Over Optimism of Rewrites in Software Engineering
Dev Leader Weekly 126
TL; DR:
Software rewrites are almost ALWAYS underestimated
The “all or nothing” approach is the most dangerous trap
The Strangler Fig pattern lets you rewrite incrementally and safely
Join me for the live stream (or watch the recording) on Monday, February 9th at 7:00 PM Pacific!
Why Do Software Rewrites ALWAYS Take Longer Than Expected?
I saw a post on the ExperiencedDevs subreddit that really resonated with me. Someone pointed out that after about 8 years in the industry, every single rewrite they’ve seen has taken significantly longer than teams planned for. And for some reason, people always act surprised.
Spoiler alert: that’s also been my experience.
And I’m not talking about being a little bit off. I’m talking about -- if someone tells me “it’s going to take us X amount of time to rewrite this,” I would at least double it. If they say a year, I’m saying two years. At least. That’s just based on my own lived experience with various rewrites across my career.
Now, my goal here isn’t to say “a rewrite is the devil, never do it, never consider it.” It’s just that I think a lot of the time, rewrites are approached as this silver bullet solution for all the problems we have -- and the amount of time and complexity to pull it off gets grossly underestimated. You can check out my full thoughts on this in the video below:
Why Teams Push for Rewrites
So what motivates a rewrite in the first place? In my experience, it’s usually the engineering team that’s driving it -- not the business. And I think one of the big reasons is knowledge dispersion.
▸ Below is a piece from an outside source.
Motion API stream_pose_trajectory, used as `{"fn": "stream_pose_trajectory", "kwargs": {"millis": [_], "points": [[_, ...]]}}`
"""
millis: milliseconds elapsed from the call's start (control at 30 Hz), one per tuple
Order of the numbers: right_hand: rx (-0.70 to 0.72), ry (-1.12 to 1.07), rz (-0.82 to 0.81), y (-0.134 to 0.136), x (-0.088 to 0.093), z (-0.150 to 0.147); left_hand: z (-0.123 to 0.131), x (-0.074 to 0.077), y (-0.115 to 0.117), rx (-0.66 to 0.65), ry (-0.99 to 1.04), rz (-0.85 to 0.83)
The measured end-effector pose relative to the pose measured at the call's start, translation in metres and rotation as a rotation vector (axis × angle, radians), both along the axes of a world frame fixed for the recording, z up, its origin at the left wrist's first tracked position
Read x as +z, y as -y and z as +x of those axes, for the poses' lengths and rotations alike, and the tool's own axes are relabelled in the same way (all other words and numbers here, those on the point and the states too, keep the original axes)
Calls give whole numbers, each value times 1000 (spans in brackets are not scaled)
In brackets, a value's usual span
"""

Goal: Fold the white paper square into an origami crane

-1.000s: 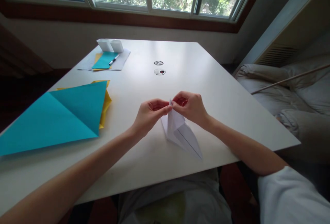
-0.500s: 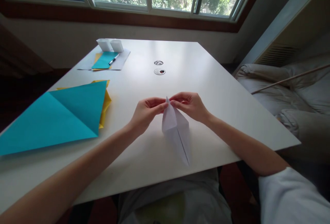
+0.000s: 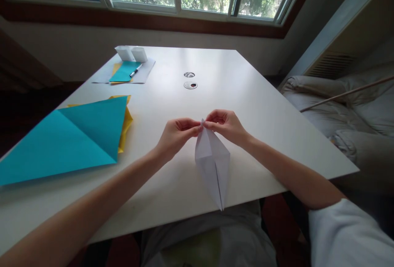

When you have these really large or complex systems, no single person knows everything about the system. As systems grow and scale and age, people on teams change. The knowledge about the system becomes inconsistent -- there are gaps. Some people know some parts, no one knows everything, and certainly everyone doesn’t know everything.
When you have that kind of disparate knowledge, it becomes easy to rally behind the idea of: “Well, if we just start from something we all agree on, we can make this better.” You know there’s a problem. There’s that big god class that’s super legacy and brittle and no one seems to be able to touch it. And so the thinking is: we can solve this. We can be the ones that make it better. We’ll also fix this problem of legacy code that no one really understands.
And look -- it’s hard to argue with that on the surface. It seems logical. Given the severity or complexity of some structural issues in a codebase, I can certainly see why people would be motivated to do that. I’ve literally been part of conversations where I’ve felt motivated to say, “Man, if we just didn’t have this thing here, we could do this so much better.”
The Two Clean Slates Problem
But here’s where things start to fall apart.
When people say “rewrite,” it usually means everything. Starting from scratch. You get this green field from an engineering perspective to go do all the right things -- get it right this time.
The danger from the business side? When you have systems or products that have been around for a long time, there are a lot of features and functionality that exist. Hidden menus that you never thought about. Some users that absolutely depend on those menus, buttons, or workflows. There’s all this knowledge and history that went into getting those flows together.
So what happens is you end up with two clean slates:
A clean slate from a code and architecture perspective
A clean slate from a feature parity perspective
Engineers focus on how they’re going to solve all the problems technically -- the architecture, the infrastructure. So much attention goes there. But there’s not enough conversation around parity -- what needs to happen in terms of usability, migration strategies, and communicating changes to users. And I feel like that’s a huge miss almost all the time.
The Resource Split
Beyond that, we’re dividing resources. If you have a legacy system that’s running that users are paying for, and you start a rewrite, you have to split resources somehow.
You could move everyone to the new thing to get it done as fast as possible. But while that’s happening, you have paying users who may have issues, who may be hoping for feature updates on a cadence they’ve come to know and love -- and that’s not getting attention.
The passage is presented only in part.